▶ _PROBLEM TO WORK ON_: Across the entries below, how many lines contain the string "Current"? Only the number is wanted.

▶ _Items from a data source_:
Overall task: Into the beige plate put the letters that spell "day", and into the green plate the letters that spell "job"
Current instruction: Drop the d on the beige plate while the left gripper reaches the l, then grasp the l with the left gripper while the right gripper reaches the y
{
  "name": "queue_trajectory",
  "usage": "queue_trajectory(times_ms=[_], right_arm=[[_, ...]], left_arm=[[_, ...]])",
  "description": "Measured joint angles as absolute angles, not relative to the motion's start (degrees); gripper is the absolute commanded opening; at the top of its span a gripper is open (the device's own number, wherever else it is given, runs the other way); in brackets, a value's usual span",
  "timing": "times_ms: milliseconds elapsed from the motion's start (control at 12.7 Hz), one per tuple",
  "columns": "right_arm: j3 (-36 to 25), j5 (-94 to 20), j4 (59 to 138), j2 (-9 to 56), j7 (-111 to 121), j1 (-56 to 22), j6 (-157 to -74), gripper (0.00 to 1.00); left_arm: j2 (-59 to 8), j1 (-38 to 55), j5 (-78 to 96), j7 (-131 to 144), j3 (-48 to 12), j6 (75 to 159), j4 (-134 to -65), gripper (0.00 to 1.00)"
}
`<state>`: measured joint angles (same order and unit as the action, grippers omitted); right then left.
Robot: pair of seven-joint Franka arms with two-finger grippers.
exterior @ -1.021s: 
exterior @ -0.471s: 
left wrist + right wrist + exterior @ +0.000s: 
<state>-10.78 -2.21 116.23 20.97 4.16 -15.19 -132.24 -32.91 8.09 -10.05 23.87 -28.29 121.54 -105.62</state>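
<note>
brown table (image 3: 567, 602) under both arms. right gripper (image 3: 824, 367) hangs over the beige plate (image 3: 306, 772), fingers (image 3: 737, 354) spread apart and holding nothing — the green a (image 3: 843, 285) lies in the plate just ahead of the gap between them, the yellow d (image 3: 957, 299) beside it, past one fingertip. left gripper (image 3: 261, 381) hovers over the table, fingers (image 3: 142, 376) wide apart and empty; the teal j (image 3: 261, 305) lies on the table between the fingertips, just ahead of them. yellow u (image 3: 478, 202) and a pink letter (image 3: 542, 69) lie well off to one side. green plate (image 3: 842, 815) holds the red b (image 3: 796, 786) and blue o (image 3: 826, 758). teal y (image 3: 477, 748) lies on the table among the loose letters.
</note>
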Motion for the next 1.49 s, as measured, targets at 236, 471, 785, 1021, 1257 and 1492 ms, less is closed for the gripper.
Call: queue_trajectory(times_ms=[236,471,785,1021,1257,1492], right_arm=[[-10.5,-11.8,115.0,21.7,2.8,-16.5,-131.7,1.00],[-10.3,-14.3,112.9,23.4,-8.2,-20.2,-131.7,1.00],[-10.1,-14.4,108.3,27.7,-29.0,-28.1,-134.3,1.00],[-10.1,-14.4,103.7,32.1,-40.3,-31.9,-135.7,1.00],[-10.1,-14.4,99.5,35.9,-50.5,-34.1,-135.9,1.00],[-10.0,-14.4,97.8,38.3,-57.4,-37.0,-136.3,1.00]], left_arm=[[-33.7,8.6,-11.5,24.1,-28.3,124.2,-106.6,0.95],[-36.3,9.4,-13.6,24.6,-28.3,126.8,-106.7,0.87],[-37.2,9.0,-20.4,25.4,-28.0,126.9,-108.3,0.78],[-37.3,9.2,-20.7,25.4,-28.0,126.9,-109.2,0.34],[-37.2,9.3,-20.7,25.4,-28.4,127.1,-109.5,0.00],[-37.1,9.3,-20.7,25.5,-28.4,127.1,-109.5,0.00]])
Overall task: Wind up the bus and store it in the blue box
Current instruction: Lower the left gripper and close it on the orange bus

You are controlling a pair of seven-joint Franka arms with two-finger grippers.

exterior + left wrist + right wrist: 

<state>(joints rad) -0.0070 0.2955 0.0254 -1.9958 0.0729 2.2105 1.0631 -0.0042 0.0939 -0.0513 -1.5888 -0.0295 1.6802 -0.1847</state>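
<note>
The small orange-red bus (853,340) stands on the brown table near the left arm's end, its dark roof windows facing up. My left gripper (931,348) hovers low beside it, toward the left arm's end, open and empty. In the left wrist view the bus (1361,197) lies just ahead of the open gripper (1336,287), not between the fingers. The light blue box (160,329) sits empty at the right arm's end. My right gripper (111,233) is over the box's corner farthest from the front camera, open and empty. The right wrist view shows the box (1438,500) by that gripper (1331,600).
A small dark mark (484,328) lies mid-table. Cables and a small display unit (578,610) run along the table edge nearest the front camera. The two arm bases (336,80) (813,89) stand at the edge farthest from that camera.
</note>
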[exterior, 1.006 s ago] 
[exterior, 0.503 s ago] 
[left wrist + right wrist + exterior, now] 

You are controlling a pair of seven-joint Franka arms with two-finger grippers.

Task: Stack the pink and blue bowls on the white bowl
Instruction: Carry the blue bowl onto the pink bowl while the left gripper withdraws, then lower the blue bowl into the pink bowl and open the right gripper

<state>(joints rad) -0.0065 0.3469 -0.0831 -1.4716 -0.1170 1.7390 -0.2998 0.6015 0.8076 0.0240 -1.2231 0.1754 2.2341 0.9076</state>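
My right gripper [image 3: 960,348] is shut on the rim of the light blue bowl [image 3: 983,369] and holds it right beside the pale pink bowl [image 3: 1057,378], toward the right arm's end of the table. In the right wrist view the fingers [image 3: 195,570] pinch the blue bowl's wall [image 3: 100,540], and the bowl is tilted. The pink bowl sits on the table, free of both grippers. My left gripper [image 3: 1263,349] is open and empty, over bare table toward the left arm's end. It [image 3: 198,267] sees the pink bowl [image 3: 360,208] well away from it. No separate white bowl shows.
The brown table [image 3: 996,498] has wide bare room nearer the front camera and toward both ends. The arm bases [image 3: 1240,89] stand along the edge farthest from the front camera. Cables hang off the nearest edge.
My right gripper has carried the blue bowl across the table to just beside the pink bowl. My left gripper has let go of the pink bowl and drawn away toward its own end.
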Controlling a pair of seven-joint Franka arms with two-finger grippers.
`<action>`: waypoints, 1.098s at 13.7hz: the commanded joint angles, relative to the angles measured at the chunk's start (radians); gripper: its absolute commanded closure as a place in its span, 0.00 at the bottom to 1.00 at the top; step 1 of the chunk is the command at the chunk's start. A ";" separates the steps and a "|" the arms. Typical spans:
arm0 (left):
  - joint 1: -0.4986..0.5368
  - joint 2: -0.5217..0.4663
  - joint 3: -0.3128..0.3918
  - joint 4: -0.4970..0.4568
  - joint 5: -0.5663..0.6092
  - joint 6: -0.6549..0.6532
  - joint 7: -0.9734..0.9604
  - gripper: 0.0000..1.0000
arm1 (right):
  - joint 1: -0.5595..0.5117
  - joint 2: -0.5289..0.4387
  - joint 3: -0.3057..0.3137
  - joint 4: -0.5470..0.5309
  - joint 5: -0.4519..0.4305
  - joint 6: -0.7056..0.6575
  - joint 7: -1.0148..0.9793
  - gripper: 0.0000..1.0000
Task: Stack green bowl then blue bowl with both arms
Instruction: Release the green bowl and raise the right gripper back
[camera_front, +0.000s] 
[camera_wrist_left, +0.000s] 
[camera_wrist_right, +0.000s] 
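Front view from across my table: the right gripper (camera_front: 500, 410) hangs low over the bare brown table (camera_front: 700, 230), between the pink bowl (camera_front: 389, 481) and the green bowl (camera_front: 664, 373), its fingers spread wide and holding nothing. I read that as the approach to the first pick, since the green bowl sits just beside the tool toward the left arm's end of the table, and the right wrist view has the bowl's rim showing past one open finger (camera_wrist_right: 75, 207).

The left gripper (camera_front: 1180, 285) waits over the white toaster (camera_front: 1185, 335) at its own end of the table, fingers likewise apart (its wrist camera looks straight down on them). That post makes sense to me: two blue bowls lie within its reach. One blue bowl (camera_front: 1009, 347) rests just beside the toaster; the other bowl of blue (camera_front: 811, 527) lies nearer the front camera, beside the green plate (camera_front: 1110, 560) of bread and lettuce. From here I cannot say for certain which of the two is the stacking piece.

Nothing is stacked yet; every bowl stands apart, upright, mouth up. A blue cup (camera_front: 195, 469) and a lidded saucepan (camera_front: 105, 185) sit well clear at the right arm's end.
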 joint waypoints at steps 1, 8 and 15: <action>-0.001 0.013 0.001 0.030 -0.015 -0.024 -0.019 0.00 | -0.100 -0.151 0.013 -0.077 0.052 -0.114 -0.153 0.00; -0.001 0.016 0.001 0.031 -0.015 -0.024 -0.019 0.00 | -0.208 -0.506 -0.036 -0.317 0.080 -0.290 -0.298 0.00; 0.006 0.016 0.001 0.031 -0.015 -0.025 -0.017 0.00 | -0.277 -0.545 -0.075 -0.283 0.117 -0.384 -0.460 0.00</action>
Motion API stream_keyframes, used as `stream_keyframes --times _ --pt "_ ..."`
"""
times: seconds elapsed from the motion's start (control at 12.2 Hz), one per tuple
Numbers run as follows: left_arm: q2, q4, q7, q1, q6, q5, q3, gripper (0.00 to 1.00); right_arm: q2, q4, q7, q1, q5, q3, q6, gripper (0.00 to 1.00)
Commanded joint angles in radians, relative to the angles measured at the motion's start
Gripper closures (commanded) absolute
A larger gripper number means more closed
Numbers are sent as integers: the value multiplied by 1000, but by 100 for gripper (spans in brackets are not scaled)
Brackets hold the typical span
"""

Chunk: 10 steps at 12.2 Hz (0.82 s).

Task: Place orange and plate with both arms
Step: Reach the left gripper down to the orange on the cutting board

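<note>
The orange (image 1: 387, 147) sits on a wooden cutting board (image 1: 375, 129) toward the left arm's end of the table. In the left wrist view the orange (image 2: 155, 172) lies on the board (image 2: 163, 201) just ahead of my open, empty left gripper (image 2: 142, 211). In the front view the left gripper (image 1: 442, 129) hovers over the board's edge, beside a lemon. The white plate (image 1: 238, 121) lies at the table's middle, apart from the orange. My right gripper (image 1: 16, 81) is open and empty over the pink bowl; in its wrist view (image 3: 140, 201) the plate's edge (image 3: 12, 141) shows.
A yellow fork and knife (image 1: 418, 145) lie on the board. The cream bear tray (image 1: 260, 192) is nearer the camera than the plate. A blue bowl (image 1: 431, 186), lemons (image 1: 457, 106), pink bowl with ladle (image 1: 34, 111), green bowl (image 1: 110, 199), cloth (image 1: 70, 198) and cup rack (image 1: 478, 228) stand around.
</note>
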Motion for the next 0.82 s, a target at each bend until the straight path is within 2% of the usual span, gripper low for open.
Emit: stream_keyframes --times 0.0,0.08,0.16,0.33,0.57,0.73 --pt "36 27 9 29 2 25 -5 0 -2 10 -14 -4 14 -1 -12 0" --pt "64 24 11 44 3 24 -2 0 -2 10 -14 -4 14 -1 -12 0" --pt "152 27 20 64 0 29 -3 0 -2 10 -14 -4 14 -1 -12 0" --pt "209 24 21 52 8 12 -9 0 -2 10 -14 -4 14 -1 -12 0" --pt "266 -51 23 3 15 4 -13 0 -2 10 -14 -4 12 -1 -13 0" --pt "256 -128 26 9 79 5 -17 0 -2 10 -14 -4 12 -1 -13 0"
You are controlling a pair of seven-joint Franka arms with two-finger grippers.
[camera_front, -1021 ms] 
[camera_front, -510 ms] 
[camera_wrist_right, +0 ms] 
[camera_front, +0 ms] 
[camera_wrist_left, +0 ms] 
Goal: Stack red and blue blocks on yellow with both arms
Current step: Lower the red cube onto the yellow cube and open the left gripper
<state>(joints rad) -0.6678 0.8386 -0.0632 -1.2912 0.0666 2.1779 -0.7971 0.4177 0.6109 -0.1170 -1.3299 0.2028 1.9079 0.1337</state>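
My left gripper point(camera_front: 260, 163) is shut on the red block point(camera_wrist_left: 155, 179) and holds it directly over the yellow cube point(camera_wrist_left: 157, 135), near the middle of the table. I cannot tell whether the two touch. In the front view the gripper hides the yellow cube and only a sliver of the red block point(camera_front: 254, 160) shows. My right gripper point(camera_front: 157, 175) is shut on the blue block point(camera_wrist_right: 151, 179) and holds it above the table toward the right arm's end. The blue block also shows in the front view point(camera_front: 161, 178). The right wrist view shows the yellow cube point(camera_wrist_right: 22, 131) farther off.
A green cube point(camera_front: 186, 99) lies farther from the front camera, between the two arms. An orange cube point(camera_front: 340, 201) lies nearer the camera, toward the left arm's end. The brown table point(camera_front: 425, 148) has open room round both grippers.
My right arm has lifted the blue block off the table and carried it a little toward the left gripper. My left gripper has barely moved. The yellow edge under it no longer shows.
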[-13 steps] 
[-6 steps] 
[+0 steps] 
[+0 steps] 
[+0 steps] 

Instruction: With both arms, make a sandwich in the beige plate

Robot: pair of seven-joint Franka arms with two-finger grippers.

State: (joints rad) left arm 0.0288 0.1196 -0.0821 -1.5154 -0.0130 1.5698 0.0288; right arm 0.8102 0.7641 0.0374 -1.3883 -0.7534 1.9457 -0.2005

▶ _TASK SOLUTION_: 3